As of 31 Dec 17, returns for periods greater than one year are annualized. The Core Full Capabilities performance provided is supplemental to the US Core Full BIG F&O Composite. Please see performance disclosure in the appendix. Returns illustrated should not be considered an indicator or guarantee of future results and should not constitute the sole basis for an investment decision.
- Net of fees (01 Jan 76 - 31 Dec 17): Annualized Return 8.53%; Standard Deviation 3.32%; Tracking Error 2.53%; Information Ratio 0.43.
- On a net of fees basis, Western Asset showed an outperformance 133 times or in 89% of them.
- Given the dynamic market structure—high-yield data were not completely reliable in the 70’s, EM data unavailable until the 1990s—the scoring was done in terms of available sectors.
- Morningstar Awards 2014 ©. Morningstar, Inc.
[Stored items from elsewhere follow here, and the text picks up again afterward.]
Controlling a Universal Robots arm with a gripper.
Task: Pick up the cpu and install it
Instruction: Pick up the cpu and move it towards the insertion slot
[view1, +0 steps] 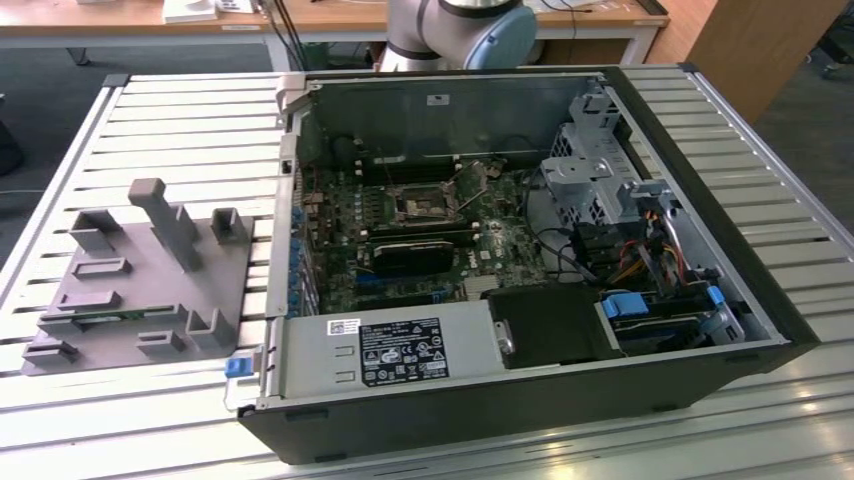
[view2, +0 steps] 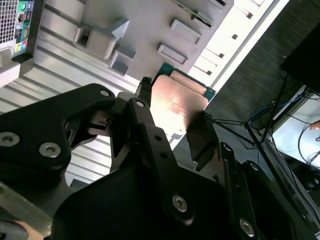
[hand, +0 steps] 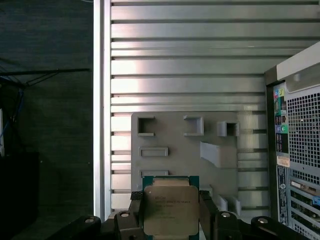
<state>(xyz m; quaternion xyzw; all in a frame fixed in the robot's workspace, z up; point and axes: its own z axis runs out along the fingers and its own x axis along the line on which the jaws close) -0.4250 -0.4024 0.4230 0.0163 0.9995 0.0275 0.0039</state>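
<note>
Your gripper (hand: 172, 220) had its jaws closed on the cpu (hand: 171, 207), metal plate toward the first wrist view. Behind it lay the grey tray (hand: 172, 137), which sat at the exterior view's left, beside the open computer case (view1: 534, 405)

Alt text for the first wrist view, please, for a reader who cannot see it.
The gripper holds the cpu by two opposite edges, silvery top plate toward the camera. Beyond it lies the grey tray on a slatted metal table, with the rear of a computer case beside the tray.
</note>
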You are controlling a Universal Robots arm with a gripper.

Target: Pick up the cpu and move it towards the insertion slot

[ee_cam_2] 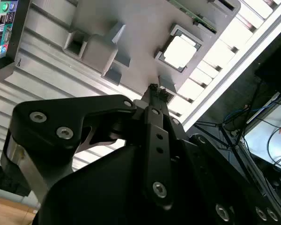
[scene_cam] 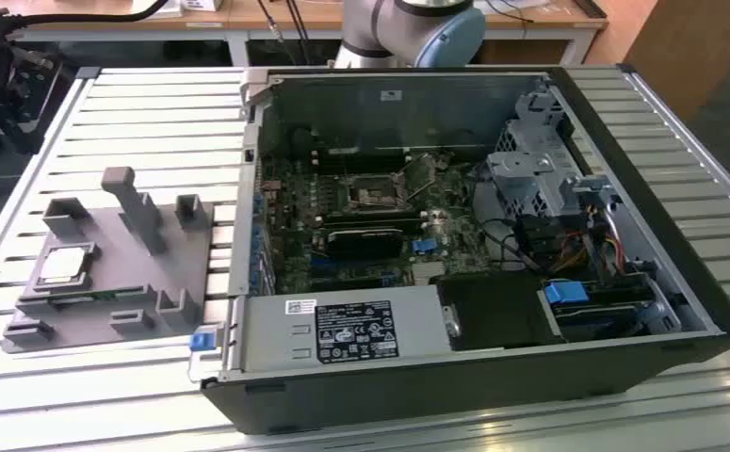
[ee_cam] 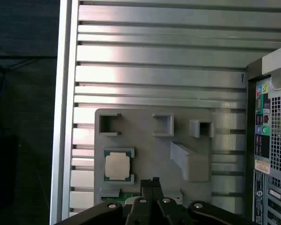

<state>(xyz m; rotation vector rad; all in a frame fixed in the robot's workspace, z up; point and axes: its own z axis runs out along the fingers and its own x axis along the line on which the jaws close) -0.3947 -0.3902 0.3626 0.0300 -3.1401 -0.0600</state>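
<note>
First wrist view: the gripper [ee_cam: 152,181] is hanging over the edge of the grey tray [ee_cam: 150,150], its two black jaws pressing together at the tips and gripping nothing; the second wrist view is giving the same reading, the gripper [ee_cam_2: 153,88] tapering to one closed point above the tray [ee_cam_2: 131,28]. Near those tips, but apart from them, the cpu [ee_cam: 118,165] is lying flat in a square recess of the tray; it is showing a pale silvery-grey lid with rounded corners, framed by a thin darker rim, and in the second wrist view the cpu [ee_cam_2: 179,50] is glaring almost white. In the exterior view the cpu [scene_cam: 63,266] is sitting in the tray [scene_cam: 126,264] on the slatted metal table [scene_cam: 151,113], towards the exterior view's left; the insertion slot [scene_cam: 374,195], a metal-framed square with a dark centre, is lying well apart inside the open computer case [scene_cam: 465,377].
</note>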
All Rights Reserved. Awarded to Ken Leech, Carl Eichstaedt, and Mark Lindbloom, Western Asset Core Bond and Western Asset Core Plus Bond for 2014 Fixed-Income Fund Manager of the Year, US. The funds are offered through Legg Mason Investor Services, LLC—www.leggmason.com and are not available to non-US investors.
- Net of fees cumulative outperformance was 140 bps.
- Net of fees annualized excess return was 1.12%. Using net of fees, the five-year rolling excess returns were positive 129 of 133 periods, over 97% of the time.